(DATA SECTION)

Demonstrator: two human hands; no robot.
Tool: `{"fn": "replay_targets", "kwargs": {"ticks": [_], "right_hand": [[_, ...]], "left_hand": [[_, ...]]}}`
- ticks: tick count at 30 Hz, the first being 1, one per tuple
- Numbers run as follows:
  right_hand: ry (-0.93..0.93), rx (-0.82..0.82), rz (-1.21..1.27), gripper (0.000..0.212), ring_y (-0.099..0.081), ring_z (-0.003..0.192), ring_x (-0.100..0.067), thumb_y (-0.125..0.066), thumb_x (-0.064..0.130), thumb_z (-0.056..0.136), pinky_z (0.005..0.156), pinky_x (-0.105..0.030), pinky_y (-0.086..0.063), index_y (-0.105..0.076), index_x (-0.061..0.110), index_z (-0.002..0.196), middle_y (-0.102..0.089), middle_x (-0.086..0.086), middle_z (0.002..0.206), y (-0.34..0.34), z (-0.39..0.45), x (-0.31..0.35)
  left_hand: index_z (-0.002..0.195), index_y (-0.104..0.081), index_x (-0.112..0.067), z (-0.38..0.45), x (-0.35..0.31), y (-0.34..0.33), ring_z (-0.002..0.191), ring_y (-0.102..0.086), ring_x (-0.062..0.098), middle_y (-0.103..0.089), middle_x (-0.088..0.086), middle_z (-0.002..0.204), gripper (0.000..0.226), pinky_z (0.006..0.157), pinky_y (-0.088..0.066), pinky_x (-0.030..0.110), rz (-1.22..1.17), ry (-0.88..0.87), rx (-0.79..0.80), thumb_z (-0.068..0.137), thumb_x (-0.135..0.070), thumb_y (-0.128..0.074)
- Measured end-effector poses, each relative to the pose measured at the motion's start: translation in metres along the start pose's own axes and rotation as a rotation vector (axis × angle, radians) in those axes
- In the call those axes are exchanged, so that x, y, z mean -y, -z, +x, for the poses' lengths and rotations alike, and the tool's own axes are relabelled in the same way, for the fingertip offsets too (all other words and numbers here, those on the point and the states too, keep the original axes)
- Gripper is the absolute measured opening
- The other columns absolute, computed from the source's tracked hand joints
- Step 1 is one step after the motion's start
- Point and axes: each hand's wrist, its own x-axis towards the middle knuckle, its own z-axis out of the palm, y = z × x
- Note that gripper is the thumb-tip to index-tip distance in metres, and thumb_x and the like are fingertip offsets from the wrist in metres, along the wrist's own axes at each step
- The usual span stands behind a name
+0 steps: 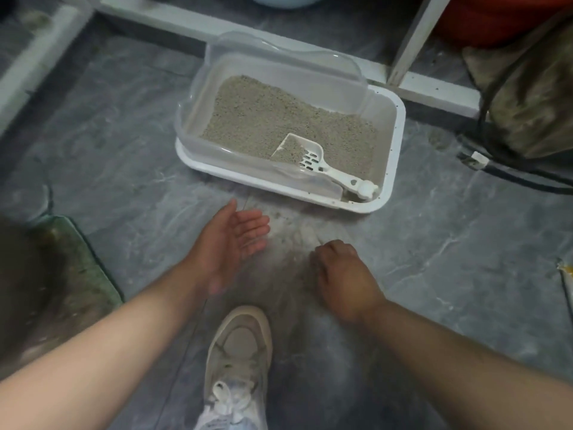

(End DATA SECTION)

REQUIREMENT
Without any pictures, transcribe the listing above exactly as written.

SOLUTION TO THIS TASK
Demonstrator: two human hands; no robot.
Tool: `{"fn": "replay_targets", "kwargs": {"ticks": [_], "right_hand": [[_, ...]], "left_hand": [[_, ...]]}}`
- ticks: tick count at 30 Hz, the first being 1, one per tuple
- Numbers run as follows:
  right_hand: ry (-0.93..0.93), rx (-0.82..0.82), rz (-1.21..1.27), gripper (0.000..0.212), ring_y (-0.099..0.081), ring_z (-0.003..0.192), ring_x (-0.100..0.067), thumb_y (-0.125..0.066), thumb_x (-0.064..0.130), thumb_z (-0.056..0.136), pinky_z (0.005..0.156), pinky_x (-0.105..0.030), pinky_y (-0.086..0.063), index_y (-0.105..0.076), index_x (-0.061..0.110), index_z (-0.002..0.196), middle_y (-0.102..0.089), middle_x (-0.086..0.086), middle_z (0.002..0.206), y (-0.34..0.34), z (-0.39..0.45), x (-0.31..0.35)
  left_hand: index_z (-0.002..0.195), index_y (-0.104..0.081), index_x (-0.112..0.067), z (-0.38..0.45), x (-0.35..0.31), y (-0.34..0.33), ring_z (-0.002..0.191), ring_y (-0.102..0.086), ring_x (-0.062..0.098), middle_y (-0.103..0.089), middle_x (-0.088..0.086), middle_z (-0.002..0.204), gripper (0.000..0.226), pinky_z (0.006..0.157), pinky_y (-0.088..0.066), pinky_x (-0.030..0.110), rz (-1.22..1.17), ry (-0.88..0.87), rx (-0.79..0.80), thumb_z (-0.068..0.137), thumb_x (-0.135..0.070), thumb_y (-0.128..0.074)
- Measured end-effector poses, each relative to the pose measured at the motion's start: translation in metres along the start pose's own axes and rotation as a rotation vector (axis × angle, radians) in those axes
- In the call those axes are exchanged, so that x, y, z mean -y, -z, +x, for the poses' lengths and rotations alike, and the tool's own axes are relabelled in the same way, for the fingertip offsets too (all other words and numbers here, those on the point and the states too, keep the original axes)
- Gripper is the absolute measured opening
- The other columns absolute, computed from the source's tracked hand joints
- Step 1 is one step after the motion's start
- Point and axes: each hand's wrist, its own x-axis towards the middle knuckle, its own z-axis out of the palm, y = z × x
- Note that gripper is the thumb-tip to index-tip distance in metres, and thumb_x and the like are fingertip offsets from the wrist in metres, along the wrist's own axes at each step
- The usual span stands behind a name
+0 steps: 

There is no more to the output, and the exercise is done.